Candid Comment,Faith Zaba
fzaba@zimind.co.zw

Unlike past successive polls that were marred by violence and intimidation, leading to sanctions and the diplomatic isolation of the country, the current general political climate has largely been calm.

However, there are some of Mugabe’s dictatorial practices being replicated by the so-called new dispensation. These include abuse of public media and state resources, as well as military presence in the rural areas. Despite the constitution providing for independence of broadcasting services to ensure they are insulated from political manipulation, media coverage by publicly-owned institutions like the Zimbabwe Broadcasting Corporation (ZBC) and Zimpapers is biased towards the ruling party.

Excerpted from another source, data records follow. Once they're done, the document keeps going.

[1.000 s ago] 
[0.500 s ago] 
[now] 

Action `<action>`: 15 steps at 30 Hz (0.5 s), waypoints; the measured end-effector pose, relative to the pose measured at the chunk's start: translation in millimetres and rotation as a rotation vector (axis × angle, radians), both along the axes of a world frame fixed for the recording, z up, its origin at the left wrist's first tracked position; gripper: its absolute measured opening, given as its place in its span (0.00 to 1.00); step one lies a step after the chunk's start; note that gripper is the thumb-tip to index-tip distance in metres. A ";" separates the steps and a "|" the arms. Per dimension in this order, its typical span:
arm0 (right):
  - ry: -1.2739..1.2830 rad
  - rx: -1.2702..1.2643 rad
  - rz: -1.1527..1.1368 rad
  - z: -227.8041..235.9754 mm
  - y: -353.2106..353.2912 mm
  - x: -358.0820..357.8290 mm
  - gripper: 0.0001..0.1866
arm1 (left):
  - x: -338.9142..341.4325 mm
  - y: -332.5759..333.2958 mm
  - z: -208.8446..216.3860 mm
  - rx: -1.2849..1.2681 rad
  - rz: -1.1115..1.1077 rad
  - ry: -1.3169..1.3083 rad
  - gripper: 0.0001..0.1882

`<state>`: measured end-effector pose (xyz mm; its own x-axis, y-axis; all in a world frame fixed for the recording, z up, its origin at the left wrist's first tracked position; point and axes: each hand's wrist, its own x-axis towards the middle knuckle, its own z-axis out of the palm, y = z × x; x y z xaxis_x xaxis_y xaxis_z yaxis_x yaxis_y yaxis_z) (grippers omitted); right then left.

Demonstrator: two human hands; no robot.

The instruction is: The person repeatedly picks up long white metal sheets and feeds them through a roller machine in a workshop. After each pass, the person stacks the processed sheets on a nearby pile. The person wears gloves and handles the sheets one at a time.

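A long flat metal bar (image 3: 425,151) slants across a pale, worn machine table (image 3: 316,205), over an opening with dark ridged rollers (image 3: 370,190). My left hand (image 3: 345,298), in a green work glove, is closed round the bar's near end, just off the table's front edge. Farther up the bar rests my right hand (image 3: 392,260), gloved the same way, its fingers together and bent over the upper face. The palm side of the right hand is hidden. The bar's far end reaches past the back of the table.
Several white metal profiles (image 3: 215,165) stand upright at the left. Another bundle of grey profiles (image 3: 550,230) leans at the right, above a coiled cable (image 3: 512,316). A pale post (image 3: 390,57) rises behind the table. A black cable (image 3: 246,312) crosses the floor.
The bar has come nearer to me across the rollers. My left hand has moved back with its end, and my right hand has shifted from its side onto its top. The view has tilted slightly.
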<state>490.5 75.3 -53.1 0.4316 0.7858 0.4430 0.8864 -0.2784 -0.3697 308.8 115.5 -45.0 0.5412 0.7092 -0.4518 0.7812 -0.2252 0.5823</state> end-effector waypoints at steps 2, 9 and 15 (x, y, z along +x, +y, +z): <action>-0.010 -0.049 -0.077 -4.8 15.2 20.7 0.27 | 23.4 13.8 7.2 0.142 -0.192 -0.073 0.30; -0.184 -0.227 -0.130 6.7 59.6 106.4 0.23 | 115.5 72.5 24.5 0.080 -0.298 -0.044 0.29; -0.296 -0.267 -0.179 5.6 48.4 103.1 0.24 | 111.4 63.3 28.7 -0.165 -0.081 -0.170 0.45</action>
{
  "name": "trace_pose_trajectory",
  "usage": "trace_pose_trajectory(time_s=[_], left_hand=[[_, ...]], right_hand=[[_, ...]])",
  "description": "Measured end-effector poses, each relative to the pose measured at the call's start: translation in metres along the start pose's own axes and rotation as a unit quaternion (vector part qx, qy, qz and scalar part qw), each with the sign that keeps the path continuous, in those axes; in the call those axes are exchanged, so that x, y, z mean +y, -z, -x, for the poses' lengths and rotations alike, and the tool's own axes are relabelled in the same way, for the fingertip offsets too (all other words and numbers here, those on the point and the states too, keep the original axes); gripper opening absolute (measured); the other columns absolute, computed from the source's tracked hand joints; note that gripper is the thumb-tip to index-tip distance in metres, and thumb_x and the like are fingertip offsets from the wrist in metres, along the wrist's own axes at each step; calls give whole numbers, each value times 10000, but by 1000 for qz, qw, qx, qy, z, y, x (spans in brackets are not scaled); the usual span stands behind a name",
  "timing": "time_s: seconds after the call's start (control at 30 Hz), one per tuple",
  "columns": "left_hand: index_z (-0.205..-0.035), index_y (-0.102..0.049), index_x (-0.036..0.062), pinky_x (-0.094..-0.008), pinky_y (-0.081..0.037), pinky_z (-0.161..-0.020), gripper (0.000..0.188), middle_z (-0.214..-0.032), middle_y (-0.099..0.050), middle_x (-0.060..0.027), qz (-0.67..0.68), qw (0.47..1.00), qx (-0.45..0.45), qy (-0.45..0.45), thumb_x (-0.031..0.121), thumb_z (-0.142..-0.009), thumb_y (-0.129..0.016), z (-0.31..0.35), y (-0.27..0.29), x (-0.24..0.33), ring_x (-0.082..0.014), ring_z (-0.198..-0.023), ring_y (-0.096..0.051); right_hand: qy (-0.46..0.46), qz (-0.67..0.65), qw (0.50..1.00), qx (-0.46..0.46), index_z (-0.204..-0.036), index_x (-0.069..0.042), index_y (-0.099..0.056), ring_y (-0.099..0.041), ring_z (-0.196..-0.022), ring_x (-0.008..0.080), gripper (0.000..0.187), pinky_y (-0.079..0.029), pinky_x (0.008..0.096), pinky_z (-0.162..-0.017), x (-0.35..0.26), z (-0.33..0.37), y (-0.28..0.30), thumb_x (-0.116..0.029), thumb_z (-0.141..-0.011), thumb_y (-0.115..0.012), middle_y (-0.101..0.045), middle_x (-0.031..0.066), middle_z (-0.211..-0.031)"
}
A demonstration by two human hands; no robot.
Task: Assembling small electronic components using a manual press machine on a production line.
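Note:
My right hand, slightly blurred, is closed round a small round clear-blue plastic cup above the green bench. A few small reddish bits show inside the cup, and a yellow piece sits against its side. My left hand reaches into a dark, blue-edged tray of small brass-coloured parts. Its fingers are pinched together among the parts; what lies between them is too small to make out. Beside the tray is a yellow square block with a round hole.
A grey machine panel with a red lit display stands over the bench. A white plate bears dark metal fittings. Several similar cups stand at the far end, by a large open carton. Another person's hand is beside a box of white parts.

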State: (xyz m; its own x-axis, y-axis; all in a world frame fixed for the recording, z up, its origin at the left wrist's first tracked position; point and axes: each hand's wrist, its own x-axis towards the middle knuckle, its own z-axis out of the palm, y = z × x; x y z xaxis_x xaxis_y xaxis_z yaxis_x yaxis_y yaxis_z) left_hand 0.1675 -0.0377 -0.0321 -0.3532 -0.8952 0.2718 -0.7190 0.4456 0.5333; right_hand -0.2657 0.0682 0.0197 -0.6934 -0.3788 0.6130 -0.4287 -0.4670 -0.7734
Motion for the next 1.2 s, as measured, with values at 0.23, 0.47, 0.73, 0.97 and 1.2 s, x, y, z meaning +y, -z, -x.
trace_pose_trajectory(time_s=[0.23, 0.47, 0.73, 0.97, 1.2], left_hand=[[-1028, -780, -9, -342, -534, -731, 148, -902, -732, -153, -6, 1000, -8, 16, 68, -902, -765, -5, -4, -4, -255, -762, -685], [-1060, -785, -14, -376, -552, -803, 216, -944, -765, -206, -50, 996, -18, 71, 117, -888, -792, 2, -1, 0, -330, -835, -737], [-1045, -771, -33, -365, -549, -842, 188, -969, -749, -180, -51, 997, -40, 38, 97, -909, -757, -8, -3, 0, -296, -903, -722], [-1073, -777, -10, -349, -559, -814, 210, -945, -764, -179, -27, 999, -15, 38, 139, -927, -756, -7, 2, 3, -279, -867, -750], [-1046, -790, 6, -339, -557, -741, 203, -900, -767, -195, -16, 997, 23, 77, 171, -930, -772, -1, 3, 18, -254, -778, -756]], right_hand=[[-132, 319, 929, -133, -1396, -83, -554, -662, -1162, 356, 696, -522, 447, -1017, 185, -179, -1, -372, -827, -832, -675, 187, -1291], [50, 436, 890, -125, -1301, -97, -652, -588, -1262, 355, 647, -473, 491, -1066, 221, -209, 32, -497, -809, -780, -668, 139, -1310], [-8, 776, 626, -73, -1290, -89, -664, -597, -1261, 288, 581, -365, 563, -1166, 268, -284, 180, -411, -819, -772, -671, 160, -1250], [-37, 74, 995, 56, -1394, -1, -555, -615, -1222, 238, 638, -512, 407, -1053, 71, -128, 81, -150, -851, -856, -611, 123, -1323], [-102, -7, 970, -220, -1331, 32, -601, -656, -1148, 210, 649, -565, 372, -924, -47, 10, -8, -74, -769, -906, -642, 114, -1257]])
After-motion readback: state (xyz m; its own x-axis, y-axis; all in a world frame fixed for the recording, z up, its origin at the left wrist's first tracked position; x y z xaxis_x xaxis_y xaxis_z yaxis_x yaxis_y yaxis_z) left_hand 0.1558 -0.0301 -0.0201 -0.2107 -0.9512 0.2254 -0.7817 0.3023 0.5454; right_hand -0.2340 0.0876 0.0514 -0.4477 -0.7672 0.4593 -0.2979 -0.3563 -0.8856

Partisanship by the public media is obtaining despite provisions of the Electoral Act which clearly outline how the media should conduct themselves during election periods.

According to section 160J of the Electoral Act, broadcasters and print publishers should ensure that all political parties and candidates are treated equitably, regarding timing and prominence of the coverage accorded to them. The section also states that news reportage should be fair, complete and factually accurate and that there should be a distinction between objective reporting on the election and editorial comment.

But instead, as in the past, the coverage by ZBC ahead of the polls continues to be the main bone of contention, with opposition parties criticising it for its skewed reportage.
Because of the conflation of the state and ruling party, Zanu PF still has an unfair advantage over its competitors. A good example is the facilitation and funding of the ruling party activities and campaigns by parastatals and state-owned entities. The other problem is the failure by some senior civil servants to distinguish between their public service roles and political party activities.

However, the biggest worry is what was captured in the Zimbabwe Democracy Institute report, examining military presence and fear as key ingredients to manipulating the 2018 elections. According to the report, most of their sampled respondents stated that at least five soldiers have been deployed in their communities. In Mashonaland Central province, 100% of the respondents said more than five soldiers have been spotted in their villages, while in Mashonaland East 88%, Mashonaland West 72%, Masvingo 60%, Midlands 50% and Matabeleland North 38% also concurred.

Around 42% of the respondents said the deployed soldiers move around wearing army uniforms and a snap survey also showed that the soldiers also move around carrying guns and other military equipment.

As in the past elections, nothing good ever comes out such abuse, biases and intimidation except for continued diplomatic isolation and sanctions, which have been a blow to the country and economy. Addressing these issues is critical if the country is to hold credible elections and move forward.